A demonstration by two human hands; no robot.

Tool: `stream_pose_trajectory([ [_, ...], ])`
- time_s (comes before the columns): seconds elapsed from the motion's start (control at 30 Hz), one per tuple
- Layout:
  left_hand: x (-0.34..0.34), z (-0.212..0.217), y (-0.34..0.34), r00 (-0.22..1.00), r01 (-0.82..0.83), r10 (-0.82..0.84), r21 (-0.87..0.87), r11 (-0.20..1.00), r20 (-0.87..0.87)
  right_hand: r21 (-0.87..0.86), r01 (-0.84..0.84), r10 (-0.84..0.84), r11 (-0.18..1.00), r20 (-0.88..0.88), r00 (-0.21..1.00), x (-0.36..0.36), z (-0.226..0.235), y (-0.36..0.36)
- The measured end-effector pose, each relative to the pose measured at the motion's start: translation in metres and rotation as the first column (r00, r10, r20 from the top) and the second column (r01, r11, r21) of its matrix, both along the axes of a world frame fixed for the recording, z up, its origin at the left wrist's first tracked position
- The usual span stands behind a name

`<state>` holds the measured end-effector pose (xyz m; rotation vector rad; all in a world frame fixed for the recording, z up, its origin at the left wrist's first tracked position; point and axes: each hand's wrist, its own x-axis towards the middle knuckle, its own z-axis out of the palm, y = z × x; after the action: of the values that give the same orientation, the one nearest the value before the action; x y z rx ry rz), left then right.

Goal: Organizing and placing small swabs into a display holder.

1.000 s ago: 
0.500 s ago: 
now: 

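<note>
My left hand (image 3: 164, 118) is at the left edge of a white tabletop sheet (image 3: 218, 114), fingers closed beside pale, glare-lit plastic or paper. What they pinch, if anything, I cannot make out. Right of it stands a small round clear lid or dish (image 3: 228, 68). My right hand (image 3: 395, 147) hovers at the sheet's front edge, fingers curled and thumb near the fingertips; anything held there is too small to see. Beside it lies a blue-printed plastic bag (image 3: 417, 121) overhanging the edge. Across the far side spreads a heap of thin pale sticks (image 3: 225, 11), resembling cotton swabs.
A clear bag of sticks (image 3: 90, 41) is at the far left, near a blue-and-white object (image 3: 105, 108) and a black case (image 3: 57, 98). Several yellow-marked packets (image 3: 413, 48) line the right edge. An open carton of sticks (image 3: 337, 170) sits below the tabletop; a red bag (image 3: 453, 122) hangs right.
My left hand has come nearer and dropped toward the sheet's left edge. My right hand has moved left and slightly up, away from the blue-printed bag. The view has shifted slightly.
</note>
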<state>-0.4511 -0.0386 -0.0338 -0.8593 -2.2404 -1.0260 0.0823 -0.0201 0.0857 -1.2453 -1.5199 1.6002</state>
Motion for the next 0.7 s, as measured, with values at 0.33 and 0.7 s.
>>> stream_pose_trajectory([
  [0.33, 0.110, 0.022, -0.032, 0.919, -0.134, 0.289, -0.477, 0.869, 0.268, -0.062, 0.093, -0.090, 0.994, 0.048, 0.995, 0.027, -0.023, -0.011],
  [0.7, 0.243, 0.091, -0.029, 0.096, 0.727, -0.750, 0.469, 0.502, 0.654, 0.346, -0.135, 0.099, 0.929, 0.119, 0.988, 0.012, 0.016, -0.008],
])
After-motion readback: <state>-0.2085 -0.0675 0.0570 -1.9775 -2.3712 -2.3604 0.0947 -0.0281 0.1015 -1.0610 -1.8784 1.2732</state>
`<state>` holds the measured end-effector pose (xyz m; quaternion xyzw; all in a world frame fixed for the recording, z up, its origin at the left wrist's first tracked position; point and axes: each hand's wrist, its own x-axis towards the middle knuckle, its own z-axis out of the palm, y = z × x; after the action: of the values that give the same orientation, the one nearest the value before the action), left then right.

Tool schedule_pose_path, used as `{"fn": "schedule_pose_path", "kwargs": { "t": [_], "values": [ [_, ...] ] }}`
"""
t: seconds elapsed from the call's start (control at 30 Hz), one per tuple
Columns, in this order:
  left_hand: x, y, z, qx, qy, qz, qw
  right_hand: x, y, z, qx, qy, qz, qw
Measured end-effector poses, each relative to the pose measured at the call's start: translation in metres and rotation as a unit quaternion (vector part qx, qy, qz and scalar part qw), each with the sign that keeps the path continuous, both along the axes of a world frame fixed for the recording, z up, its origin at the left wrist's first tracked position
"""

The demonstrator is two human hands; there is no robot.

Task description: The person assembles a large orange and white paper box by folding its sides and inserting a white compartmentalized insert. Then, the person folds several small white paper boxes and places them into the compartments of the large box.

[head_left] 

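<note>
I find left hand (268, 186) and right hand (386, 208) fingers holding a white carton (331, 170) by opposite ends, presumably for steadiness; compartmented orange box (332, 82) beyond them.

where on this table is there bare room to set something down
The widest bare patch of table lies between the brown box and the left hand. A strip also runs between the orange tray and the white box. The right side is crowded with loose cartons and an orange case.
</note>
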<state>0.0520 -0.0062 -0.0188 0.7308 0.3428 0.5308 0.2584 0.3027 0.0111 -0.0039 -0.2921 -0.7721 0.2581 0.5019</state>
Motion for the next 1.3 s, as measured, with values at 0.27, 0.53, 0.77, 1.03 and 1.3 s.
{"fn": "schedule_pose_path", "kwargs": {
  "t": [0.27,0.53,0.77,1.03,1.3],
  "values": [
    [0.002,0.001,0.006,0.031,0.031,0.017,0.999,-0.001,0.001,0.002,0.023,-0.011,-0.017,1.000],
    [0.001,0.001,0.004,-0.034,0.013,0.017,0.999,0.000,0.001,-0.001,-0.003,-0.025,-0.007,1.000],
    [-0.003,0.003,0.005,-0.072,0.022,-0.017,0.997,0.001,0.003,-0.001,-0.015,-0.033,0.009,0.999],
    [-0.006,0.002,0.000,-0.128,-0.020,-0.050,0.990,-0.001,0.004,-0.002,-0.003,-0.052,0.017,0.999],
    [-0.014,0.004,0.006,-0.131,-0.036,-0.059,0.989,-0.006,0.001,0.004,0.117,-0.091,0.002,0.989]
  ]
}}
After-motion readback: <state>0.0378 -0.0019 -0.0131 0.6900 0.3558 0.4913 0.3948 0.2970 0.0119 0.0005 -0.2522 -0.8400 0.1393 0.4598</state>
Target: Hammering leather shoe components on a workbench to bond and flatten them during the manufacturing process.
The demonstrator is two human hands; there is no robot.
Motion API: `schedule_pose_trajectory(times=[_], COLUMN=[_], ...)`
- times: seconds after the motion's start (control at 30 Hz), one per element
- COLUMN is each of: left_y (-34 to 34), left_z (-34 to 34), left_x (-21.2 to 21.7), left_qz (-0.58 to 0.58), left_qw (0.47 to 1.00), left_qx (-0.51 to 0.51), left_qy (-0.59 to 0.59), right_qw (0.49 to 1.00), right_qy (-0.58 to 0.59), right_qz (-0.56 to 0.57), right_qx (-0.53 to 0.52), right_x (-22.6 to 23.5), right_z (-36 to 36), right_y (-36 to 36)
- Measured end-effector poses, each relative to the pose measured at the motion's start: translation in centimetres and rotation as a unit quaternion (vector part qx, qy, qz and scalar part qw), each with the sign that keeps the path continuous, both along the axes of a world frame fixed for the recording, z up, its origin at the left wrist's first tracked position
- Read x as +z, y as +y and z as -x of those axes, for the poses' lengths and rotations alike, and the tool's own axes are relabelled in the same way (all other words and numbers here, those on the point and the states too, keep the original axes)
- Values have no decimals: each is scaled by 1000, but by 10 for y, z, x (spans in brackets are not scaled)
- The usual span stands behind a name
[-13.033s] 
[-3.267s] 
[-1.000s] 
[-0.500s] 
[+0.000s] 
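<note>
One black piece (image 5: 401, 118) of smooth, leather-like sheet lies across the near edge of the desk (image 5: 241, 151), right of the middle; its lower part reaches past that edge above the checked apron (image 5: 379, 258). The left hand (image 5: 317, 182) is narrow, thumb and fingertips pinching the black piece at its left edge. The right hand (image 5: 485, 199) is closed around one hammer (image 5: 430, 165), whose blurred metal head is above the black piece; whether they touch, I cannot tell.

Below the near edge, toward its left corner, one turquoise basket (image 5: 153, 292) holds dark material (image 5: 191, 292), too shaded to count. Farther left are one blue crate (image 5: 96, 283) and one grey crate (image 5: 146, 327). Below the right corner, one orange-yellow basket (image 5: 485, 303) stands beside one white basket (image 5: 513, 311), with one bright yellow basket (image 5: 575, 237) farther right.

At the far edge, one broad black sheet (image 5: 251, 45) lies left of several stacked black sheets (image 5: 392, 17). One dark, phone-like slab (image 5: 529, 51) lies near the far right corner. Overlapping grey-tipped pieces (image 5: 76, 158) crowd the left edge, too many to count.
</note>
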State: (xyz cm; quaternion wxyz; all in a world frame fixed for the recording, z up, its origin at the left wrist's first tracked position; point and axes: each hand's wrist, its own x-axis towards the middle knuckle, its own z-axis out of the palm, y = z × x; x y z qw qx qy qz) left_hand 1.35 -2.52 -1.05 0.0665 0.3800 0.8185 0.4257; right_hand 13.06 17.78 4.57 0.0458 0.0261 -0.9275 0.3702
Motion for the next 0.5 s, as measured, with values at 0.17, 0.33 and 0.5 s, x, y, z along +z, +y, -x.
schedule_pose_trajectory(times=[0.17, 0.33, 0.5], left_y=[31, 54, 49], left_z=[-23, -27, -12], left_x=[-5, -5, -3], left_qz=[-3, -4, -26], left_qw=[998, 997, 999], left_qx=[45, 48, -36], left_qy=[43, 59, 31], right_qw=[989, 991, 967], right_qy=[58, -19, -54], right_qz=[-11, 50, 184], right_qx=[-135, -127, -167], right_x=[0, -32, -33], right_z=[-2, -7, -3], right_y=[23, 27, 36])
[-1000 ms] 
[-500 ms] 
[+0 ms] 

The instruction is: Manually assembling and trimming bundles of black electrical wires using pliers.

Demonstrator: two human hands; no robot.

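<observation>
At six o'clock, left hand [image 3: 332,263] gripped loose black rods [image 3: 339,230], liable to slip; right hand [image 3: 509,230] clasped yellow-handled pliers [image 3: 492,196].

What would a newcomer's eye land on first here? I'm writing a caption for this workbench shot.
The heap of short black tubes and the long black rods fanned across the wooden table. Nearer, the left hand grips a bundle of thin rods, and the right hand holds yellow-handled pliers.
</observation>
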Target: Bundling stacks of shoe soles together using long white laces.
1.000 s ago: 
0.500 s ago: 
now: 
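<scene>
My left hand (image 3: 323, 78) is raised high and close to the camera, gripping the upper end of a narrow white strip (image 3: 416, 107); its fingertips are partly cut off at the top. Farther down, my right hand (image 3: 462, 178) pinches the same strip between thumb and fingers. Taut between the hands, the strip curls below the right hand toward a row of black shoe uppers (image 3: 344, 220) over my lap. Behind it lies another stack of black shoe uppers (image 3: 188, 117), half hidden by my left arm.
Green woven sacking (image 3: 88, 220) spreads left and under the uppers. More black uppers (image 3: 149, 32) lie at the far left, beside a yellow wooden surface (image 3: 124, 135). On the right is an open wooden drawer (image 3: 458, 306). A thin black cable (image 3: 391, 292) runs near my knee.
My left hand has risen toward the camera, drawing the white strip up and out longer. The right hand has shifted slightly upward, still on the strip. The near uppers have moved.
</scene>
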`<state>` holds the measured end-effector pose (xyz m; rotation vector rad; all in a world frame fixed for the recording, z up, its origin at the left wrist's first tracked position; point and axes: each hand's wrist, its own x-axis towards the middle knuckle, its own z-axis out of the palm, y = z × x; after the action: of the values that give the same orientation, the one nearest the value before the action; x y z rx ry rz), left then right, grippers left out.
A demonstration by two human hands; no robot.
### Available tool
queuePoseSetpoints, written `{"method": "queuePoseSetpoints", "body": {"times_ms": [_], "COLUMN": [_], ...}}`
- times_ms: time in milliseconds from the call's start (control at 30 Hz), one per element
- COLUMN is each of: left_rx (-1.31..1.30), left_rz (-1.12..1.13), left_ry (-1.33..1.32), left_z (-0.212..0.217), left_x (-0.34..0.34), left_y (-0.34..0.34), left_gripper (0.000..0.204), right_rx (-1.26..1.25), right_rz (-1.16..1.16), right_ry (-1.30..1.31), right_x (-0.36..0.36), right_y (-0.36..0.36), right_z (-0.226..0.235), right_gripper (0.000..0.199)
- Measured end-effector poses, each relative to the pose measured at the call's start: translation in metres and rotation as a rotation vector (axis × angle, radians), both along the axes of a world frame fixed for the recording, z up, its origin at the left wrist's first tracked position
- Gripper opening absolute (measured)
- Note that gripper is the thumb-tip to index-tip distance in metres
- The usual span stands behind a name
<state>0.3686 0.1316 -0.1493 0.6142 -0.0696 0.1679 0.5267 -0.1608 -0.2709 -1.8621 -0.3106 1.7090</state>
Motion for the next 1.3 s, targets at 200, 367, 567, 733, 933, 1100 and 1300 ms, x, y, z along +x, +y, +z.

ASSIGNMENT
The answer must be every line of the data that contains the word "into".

RESPONSE
Goal: Organizing and placing small swabs into a display holder.
Task description: The person assembles a large orange and white paper box by folding its sides and inserting a white compartmentalized insert. Then, the person folds several small white paper boxes and places them into the compartments of the large box.

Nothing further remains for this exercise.